TASK OBJECTIVE:
Go over the data below and say how many lines hold the word "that". Only the number is needed.

COLLECTED MATERIAL:
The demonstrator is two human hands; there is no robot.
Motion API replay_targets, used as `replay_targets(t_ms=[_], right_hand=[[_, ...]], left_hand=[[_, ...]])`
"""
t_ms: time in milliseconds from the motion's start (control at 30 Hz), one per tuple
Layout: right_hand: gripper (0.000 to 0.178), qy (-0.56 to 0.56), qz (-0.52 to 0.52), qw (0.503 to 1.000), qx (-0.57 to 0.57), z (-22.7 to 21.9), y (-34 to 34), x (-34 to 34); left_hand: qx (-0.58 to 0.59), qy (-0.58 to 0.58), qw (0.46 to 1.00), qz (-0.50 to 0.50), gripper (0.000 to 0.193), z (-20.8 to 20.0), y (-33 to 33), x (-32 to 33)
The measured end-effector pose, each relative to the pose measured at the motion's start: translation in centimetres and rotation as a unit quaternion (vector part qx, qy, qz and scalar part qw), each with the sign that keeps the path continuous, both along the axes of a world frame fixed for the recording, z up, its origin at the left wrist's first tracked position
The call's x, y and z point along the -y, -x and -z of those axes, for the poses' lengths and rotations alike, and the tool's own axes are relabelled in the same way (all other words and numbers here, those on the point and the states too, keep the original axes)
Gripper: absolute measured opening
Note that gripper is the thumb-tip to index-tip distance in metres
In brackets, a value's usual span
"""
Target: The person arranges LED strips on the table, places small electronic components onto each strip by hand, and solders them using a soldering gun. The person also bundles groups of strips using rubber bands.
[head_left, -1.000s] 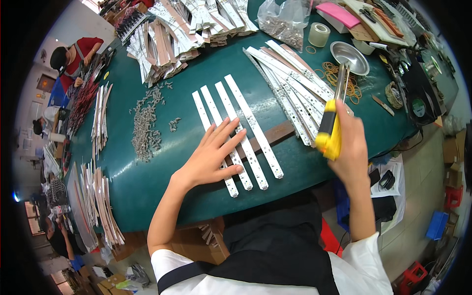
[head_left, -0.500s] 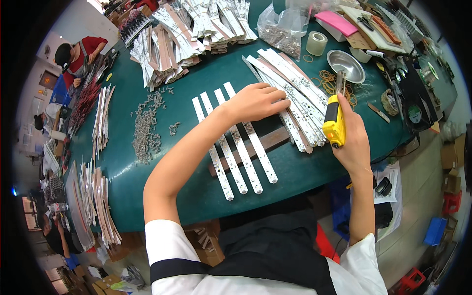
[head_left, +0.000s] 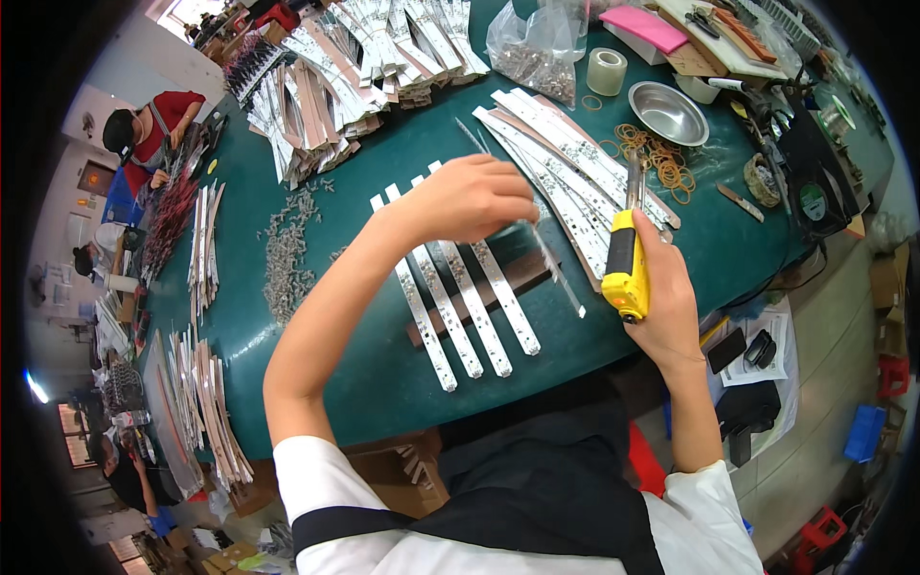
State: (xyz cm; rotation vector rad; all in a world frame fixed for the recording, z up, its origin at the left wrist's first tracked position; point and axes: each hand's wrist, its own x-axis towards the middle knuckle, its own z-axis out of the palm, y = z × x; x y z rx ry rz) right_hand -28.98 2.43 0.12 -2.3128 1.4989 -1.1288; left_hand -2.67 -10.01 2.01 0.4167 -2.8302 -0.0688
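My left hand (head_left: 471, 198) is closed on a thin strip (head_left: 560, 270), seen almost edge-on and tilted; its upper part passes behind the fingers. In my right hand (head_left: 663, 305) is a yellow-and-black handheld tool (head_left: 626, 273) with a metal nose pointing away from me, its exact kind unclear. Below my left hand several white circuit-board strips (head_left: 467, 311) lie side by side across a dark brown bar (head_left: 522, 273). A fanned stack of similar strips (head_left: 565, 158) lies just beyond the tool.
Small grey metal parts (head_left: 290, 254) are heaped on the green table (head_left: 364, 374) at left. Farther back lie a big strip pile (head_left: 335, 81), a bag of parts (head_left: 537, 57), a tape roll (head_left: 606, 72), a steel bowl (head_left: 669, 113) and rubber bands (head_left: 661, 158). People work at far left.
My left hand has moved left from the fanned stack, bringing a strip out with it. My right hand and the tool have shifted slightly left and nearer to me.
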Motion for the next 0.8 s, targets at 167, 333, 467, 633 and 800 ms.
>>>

SOLUTION FOR THIS EXERCISE:
2